__AIM OF THE TASK__:
Look through the lines below for the word "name", and copy every line that has it.

__DATA SEGMENT__:
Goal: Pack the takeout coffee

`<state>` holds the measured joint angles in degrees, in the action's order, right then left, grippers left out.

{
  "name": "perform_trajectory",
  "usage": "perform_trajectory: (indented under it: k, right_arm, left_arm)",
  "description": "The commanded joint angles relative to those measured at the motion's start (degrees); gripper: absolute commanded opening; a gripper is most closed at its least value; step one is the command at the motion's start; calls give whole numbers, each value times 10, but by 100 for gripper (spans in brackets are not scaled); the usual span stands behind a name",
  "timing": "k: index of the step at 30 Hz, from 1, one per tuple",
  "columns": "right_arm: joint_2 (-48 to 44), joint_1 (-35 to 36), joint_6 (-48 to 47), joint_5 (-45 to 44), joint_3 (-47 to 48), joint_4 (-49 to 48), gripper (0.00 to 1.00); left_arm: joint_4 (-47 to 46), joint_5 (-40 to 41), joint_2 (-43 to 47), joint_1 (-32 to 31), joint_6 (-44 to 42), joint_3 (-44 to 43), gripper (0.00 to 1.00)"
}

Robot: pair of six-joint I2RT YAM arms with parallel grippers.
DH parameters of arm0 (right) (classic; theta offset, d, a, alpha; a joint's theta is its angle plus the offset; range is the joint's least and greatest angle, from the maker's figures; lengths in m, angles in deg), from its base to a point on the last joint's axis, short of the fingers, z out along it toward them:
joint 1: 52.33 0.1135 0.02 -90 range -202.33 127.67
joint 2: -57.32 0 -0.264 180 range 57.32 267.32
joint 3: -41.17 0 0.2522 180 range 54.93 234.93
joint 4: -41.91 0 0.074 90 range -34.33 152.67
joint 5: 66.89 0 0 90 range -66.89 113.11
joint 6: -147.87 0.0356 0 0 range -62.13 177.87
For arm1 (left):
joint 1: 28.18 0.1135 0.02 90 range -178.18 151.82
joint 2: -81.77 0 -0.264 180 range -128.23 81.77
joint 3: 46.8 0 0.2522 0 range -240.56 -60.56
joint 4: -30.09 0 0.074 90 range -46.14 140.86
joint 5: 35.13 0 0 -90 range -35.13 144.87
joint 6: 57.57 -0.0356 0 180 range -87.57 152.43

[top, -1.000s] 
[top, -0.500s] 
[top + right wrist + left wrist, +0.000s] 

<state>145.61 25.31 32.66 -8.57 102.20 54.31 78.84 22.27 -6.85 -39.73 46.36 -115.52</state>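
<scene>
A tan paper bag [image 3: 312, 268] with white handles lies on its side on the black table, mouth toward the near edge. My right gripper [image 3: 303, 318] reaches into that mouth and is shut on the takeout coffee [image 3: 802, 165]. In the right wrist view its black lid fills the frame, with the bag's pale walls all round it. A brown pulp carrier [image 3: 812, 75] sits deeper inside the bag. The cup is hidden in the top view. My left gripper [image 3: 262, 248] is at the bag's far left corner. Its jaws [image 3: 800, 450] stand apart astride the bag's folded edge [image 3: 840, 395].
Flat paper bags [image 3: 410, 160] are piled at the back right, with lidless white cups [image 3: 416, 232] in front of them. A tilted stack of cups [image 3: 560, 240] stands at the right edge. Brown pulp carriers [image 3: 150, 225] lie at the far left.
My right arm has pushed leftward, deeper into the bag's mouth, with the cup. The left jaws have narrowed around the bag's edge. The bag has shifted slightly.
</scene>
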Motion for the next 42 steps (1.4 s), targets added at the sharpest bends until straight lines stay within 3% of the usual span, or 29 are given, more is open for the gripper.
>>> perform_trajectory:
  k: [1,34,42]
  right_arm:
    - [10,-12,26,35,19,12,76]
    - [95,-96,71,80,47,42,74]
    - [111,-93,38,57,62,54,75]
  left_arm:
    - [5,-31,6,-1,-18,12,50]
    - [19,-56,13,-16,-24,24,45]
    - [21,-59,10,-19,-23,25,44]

__TASK SOLUTION__:
  "name": "perform_trajectory",
  "description": "The commanded joint angles relative to those measured at the motion's start (degrees); gripper: absolute commanded opening; a gripper is most closed at its least value; step one is the command at the motion's start; calls give whole numbers, each value times 10, but by 100 for gripper (spans in brackets are not scaled); the usual span stands behind a name",

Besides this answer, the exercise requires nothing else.